Мать нестарой еще была, а правда, старухой выглядела… Способностями я не блистал, но что-то такое в моих мозгах было. Ну, во-первых, память. Если хотел, я мог запомнить все что угодно. Другое дело – я был отпетый лентяй. Читал книжки, бегал в кино – без билета, конечно, соседка была контролером, – играл в расшибец, но не очень успешно: ловкость у меня – сам видишь, ну и деньги-то на игру откуда? – так, на медяки поигрывал, и если удавалось что-то взять, то только за счет длинных пальцев. Разобьешь кучку, монетки разлетятся, один пацан тянется – не достает, другой – тянется, ну а я вот эти грабли свои растопырю —хлоп! – алтын, и пятак, и еще пятак!..
Да, так, значит, – память… К концу школы я одумался наконец. Стоило мне взглянуть, каким способом делается задачка, как все ей подобные я мог решать без запинки. О формулах и говорить нечего: их я знал назубок. Ну, а предметы, где главное – болтовня из учебника, все эти истории, географии, литература, – тут я шпарил с пулеметной скоростью. Странная вещь: тогда, в юности, говорил я совсем неправильно, черкизовский наш жаргон, еврейские интонации лезли из меня то и дело, да и сейчас, ты, наверное, замечаешь, – моя речь не похожа на цицероновскую.
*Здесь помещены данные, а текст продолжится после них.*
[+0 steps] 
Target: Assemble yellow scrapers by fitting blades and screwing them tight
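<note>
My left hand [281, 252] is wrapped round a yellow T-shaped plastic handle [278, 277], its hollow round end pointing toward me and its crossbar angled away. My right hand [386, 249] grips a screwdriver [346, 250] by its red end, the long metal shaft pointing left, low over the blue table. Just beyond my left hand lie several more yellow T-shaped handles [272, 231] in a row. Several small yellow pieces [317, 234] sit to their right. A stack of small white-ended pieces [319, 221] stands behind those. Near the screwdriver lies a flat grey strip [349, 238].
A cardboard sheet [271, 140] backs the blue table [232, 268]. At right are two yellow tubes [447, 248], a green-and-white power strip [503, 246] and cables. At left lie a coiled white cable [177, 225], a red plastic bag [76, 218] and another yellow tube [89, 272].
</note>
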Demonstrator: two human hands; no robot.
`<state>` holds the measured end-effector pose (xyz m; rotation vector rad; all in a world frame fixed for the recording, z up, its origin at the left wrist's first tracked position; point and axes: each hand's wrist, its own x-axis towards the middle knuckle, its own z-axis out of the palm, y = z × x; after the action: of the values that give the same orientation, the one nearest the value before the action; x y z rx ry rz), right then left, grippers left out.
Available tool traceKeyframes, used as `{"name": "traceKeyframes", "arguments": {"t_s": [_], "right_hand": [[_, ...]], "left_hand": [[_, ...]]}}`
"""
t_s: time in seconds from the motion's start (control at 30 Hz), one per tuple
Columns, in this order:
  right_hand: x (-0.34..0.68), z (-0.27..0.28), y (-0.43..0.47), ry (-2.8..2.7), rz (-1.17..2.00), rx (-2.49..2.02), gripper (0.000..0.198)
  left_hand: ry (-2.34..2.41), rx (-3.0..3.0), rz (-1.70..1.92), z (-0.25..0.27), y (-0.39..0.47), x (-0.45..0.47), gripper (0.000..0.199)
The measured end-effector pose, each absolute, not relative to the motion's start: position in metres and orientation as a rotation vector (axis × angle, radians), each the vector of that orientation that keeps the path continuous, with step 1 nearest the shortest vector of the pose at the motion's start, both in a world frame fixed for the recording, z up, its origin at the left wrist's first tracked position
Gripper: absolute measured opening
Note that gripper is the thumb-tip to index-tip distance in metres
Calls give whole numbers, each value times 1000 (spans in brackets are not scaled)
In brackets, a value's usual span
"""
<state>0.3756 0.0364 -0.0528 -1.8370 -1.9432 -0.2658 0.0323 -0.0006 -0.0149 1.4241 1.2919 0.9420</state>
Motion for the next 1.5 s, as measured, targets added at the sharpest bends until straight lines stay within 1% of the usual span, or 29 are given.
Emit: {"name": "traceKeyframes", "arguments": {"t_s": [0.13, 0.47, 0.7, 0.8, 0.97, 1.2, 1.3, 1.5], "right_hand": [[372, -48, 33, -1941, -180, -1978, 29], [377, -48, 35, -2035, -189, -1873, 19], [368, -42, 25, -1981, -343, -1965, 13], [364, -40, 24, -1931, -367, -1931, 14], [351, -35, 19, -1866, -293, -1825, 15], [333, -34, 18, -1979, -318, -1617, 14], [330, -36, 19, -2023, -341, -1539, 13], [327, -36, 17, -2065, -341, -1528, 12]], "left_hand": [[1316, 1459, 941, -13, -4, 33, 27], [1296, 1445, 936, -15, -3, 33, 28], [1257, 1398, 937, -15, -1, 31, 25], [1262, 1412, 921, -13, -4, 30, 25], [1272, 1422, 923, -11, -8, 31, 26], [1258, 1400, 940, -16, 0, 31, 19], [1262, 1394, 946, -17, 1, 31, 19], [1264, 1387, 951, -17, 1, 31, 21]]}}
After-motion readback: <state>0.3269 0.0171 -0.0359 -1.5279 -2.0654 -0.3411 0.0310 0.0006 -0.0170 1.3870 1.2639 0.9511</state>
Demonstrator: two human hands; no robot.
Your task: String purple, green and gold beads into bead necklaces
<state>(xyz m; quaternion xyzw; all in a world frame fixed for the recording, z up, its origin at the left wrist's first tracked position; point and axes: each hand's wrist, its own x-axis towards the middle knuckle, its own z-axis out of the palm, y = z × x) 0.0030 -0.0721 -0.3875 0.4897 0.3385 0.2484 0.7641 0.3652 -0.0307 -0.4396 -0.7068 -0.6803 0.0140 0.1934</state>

А вот писал я грамотно всегда. Грязь у меня в тетрадях, почерк дикий, но ошибок не было. В общем, со школьными сочинениями я тоже справлялся. Короче говоря, год-другой поднатужился, гляжу – четверки, пятерки пошли, учителя пожимают плечами. И вот я как-то узнаю, что на педсовете директор сказал: «Финкельмайер идет на медаль…» Тут как будто мне шпоры в бок: есть медаль – считай, что в институт уже принят! Последнее полугодие занимаюсь, как зверь, экзамен за экзаменом сдаю – один письменный, второй, устные начинаю… «Молодец, Финкельмайер, по письменным предварительно выставим тебе пятерки…»
Сдал и устные, последний спихнул, – мать в коридоре плачет, целует меня при всех: «Спасибо, Арошенька, мальчик!..» Обнимает, на цыпочки привстает, дотянуться до этой шеи не может, а я подгибаюсь навстречу, коленками о ноги ее стучу и тоже реву. Шутка ли – золотую медаль заработал!